▶ **Assignment**: Take the material below from its first line through the line containing "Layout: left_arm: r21" and, please, write those lines again exactly.

▶ **Information**:
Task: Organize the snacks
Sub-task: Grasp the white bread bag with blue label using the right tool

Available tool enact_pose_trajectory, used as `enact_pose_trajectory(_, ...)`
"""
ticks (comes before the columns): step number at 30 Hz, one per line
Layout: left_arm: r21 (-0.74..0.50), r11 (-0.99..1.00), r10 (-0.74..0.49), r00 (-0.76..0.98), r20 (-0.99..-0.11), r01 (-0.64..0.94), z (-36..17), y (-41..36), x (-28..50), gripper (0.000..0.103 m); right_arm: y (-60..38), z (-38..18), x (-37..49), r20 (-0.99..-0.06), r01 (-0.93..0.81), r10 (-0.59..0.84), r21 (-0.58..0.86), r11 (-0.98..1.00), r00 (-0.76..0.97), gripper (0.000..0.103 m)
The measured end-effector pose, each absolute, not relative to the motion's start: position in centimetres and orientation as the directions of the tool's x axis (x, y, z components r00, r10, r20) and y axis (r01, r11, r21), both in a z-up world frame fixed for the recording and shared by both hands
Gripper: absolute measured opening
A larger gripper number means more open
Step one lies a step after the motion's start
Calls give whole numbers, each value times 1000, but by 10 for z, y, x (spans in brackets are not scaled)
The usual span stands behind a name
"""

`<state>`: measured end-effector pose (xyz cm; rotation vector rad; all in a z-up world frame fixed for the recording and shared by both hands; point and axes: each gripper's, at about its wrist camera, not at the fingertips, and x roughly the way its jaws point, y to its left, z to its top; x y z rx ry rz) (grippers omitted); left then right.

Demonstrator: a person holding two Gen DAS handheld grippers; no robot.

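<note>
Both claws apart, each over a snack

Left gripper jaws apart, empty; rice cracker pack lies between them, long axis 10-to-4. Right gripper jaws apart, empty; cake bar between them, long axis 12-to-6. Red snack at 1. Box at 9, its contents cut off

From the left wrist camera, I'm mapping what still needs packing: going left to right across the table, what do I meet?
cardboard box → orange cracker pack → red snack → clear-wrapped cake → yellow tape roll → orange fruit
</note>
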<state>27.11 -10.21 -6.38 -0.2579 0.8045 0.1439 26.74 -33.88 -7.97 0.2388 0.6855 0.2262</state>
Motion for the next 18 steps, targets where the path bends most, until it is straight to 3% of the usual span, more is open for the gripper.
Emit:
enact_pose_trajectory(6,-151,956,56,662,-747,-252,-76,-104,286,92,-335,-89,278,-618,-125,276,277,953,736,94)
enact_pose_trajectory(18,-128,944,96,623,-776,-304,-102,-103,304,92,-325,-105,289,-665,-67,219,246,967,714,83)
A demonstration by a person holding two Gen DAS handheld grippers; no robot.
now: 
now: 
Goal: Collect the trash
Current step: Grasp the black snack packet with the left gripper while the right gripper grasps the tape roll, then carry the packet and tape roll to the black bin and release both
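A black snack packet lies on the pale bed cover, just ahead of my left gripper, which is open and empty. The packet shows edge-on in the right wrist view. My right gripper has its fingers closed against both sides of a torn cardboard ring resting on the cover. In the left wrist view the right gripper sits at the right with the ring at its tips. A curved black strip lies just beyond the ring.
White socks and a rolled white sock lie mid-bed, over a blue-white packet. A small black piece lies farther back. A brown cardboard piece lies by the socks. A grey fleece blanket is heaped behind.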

▶ **Response below**:
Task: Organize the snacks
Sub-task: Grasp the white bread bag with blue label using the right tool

Available tool enact_pose_trajectory, used as `enact_pose_trajectory(_, ...)`
"""
ticks (comes before the columns): step number at 30 Hz, one per line
Layout: left_arm: r21 (-0.74..0.50), r11 (-0.99..1.00), r10 (-0.74..0.49), r00 (-0.76..0.98), r20 (-0.99..-0.11), r01 (-0.64..0.94), z (-36..17), y (-41..36), x (-28..50), gripper (0.000..0.103 m); right_arm: y (-60..38), z (-38..18), x (-37..49), r20 (-0.99..-0.06), r01 (-0.93..0.81), r10 (-0.59..0.84), r21 (-0.58..0.86), r11 (-0.98..1.00), r00 (-0.76..0.97), gripper (0.000..0.103 m)

The given output is the complete response.